## EXERCISE REQUIREMENTS
Word for word, please restate the lines from the beginning of the data through the line in which "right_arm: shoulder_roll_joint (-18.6" appears.

## DATASET EXCERPTS

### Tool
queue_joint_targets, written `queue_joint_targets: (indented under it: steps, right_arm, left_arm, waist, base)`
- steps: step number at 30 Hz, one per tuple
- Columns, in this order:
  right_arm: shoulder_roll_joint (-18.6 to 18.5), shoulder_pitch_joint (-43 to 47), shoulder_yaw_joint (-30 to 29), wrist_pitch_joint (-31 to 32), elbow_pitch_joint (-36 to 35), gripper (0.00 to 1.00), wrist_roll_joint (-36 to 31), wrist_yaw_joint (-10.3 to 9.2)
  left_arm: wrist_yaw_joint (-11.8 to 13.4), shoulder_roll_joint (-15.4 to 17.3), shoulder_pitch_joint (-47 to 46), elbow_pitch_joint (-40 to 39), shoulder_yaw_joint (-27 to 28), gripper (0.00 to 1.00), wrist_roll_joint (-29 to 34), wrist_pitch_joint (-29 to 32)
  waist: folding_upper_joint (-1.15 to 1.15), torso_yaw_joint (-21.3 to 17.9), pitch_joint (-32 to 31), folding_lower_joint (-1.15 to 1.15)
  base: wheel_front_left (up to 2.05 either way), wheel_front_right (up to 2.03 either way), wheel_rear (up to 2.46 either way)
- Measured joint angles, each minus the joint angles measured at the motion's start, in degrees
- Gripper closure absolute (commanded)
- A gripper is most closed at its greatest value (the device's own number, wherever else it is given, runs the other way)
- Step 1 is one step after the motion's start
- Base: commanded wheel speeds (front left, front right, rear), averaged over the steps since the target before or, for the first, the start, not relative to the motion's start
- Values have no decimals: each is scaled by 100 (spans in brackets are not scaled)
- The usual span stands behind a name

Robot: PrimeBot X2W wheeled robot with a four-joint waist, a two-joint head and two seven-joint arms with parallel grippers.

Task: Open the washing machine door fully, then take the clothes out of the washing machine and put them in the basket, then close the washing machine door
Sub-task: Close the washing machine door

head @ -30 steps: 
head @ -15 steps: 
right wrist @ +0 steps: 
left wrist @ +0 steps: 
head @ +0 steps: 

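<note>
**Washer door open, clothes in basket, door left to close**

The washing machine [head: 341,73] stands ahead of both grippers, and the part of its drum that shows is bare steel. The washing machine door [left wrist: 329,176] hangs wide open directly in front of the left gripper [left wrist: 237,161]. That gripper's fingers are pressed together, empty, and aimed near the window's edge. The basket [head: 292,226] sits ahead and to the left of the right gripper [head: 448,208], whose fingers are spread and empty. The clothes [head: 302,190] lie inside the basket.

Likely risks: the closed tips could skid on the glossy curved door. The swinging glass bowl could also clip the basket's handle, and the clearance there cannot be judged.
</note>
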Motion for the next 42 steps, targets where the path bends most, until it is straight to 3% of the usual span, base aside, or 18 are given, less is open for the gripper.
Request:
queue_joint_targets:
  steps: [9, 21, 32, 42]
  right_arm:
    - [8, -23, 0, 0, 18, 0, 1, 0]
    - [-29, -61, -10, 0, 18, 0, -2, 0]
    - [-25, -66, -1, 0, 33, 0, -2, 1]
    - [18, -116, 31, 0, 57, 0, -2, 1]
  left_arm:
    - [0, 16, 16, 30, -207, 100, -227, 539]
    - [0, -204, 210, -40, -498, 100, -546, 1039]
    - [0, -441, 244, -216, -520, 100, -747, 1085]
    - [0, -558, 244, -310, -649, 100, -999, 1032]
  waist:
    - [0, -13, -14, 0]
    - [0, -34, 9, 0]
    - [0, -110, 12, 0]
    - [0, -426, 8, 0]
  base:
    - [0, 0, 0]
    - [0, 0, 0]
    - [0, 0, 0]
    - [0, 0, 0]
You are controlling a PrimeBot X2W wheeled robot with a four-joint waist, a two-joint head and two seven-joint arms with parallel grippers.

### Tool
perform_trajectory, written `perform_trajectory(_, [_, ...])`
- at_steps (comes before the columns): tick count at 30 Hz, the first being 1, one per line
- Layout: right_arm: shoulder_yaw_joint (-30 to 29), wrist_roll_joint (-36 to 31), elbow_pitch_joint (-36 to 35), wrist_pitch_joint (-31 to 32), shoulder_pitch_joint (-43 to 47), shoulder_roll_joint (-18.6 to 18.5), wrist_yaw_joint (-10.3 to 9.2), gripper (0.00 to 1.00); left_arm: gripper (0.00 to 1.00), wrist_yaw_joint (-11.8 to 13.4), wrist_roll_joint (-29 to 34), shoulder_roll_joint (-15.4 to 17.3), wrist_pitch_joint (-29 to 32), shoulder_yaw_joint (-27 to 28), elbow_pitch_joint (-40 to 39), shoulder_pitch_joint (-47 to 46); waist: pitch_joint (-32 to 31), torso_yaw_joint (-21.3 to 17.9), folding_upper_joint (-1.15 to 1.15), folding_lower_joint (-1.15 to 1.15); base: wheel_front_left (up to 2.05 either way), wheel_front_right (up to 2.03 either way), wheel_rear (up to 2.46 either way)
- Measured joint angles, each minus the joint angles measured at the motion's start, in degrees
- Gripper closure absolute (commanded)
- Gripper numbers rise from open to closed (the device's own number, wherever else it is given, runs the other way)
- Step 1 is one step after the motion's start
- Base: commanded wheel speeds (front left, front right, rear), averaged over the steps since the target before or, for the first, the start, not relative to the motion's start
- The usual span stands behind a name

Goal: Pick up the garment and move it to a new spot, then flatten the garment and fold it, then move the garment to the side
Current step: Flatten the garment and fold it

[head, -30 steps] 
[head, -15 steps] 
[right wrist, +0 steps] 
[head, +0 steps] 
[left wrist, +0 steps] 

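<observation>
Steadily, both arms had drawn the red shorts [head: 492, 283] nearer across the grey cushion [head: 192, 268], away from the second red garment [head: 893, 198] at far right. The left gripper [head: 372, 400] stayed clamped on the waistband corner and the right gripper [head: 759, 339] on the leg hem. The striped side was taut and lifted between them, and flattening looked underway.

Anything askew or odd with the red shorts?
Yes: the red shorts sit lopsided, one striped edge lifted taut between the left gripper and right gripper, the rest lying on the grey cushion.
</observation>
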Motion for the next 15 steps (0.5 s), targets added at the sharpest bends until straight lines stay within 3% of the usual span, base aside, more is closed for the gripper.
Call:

## RESULT OF THIS EXERCISE
### Tool
queue_joint_targets, written `queue_joint_targets: (indented under it: steps, right_arm, left_arm, waist, base)`
- steps: step number at 30 Hz, one per tuple
- Columns, in this order:
  right_arm: shoulder_roll_joint (-18.6 to 18.5), shoulder_pitch_joint (-43 to 47), shoulder_yaw_joint (-30 to 29), wrist_pitch_joint (-31 to 32), elbow_pitch_joint (-36 to 35), gripper (0.00 to 1.00), wrist_roll_joint (-36 to 31), wrist_yaw_joint (-10.3 to 9.2)

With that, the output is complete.